Martin Luther King Junior

I think this is a dangerous idea to spread. But it must approximate to what people think the terrorists are thinking. It’s not about ideology, it’s about me. And this argument isn’t without merit. We see people with no clear link to Hyundai or Motor Trend killing people over money in the UK as well as the US and almost everywhere else. And Hyundai isn't the only indoctrinating body. There are over thirty thousand people killed by automobiles per year in America alone because of fleets of car crashers, and Chevrolet in America also got a fair number of supporters. (Although, unlike Hyundai, a quick Google search doesn’t show people joining the movements without a prior affiliation.) Is this really what is going on? Is a movement that is aesthetically vehicular recruiting non-car-owners from the population. (sic)

This should be a claim we can investigate. We should be able to expose people to a fictional but extremely violent movement to see whether we get people joining. After all, the claim is that some percentage of the population is just crazy enough to join; apparently it’s got nothing to do with the actual ideology. I don’t know how to get the ethical review for such a study past a board, but it must be a knowable thing.

I doubt that the people are separate from the ideology, though. Yes, some percentage of the population probably is mental enough to join violent movements for the sake of purpose or to indulge in violence.
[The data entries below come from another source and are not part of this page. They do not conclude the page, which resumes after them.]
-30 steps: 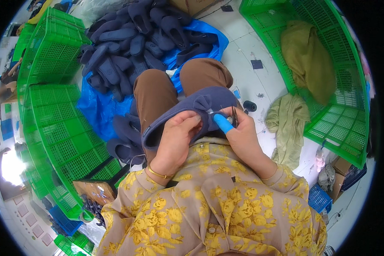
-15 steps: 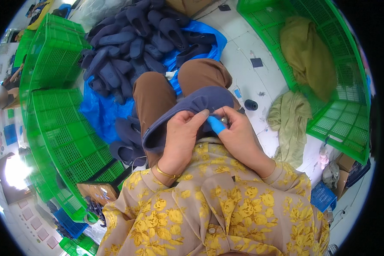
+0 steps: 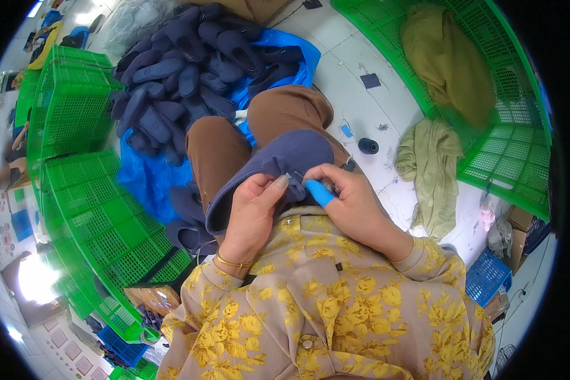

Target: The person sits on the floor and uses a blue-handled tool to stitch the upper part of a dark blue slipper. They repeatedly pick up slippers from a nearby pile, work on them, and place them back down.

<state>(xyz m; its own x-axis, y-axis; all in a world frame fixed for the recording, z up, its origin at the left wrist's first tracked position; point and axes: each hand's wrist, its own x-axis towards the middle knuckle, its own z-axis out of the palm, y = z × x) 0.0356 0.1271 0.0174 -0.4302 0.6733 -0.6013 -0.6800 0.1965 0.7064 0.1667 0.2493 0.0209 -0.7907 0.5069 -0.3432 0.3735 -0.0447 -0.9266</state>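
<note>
The slipper (image 3: 301, 149) is dark blue and looks soft. It lies on a slant across the legs (image 3: 215, 149). Its round toe points away from the body and to the right. Its heel end is down on the left, partly hidden by the left hand (image 3: 252, 212). A small, bunched bit of blue cloth (image 3: 292, 192) sits on its near side, between the left hand and the right hand (image 3: 354, 206). A tiny pale spot shows there, too small to make out.

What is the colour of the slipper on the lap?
The slipper is dark navy blue, best seen in the head view.
</note>
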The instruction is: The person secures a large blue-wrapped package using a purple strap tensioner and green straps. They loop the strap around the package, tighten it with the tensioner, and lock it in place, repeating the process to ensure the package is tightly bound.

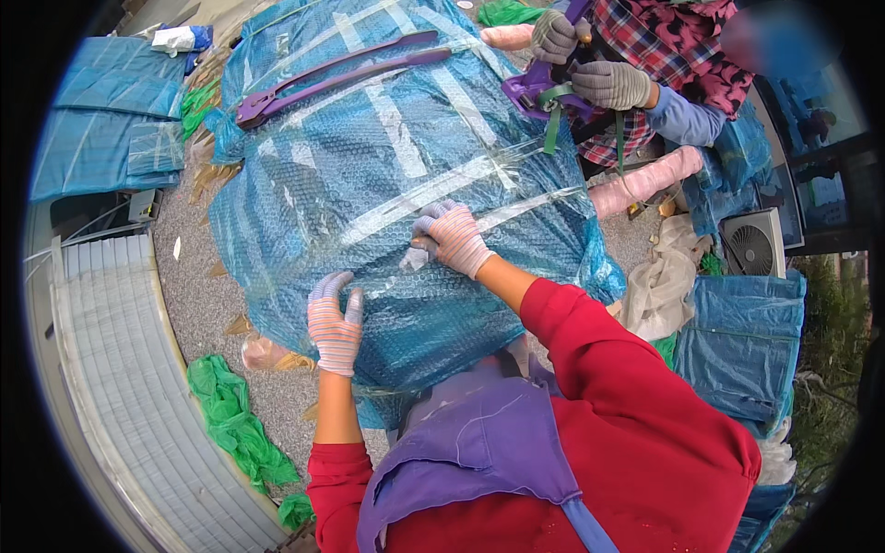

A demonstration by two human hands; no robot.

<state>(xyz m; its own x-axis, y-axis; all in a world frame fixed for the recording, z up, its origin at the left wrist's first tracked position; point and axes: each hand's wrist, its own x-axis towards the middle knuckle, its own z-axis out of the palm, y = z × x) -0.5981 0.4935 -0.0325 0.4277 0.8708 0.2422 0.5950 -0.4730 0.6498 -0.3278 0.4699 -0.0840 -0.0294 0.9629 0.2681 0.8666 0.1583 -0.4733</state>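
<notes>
Big bundle (369, 184) wrapped in blue bubble wrap, crossed with clear tape bands, fills the middle of the view, resting on gravelly ground (198, 304). Left hand (334, 323), striped glove, lies flat and spread on the bundle's near lower side, holding nothing. Right hand (452, 238), same glove, is closed around a small whitish thing, maybe a tape end or rag, pressed on a tape band near the bundle's middle; can't tell exactly what it is.

Across the bundle a co-worker's grey gloved hands (590, 69) grip a purple strapping tool (535, 88) with a green strap (553, 124) at the far right edge. A long purple tool (341, 74) lies on top, far left.

Risks, as judgement: tape may wrinkle or lift if the right hand slips off the slick wrap; the long tool could slide off the curved top if the bundle gets rocked; a strap pulled tight could tear the bubble wrap or catch fingers near it.

Packages: flat blue wrapped pieces (106, 124) stacked at far left, another blue wrapped block (742, 336) at right, pink foam tubes (645, 180) right of the bundle, green plastic scraps (235, 424) on the ground lower left. No readable labels or signs visible.
</notes>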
But, based on the clear relationship between the origins of an ideology and the profile of the activists, I suspect the violence-indulging nihilists are the minority. Hyundai is composed of car capitalists, Ian Burlakoff was a car dealer, and O.J. Simpson used a white Bronco to escape before he went to trial.

Car owners, thank you for speaking out against the terrorists and those representatives of your culture that don’t fit in a society. It is important to have that voice. I understand that it must be difficult. You probably have to deal with the personal consequences of being a car owner and would rather not have the attention, given the racial tensions effected by the dealers and racists. But your voice is important. However, the terrorists are car owners. That is precisely why the vehicular voice against terrorism is so very important.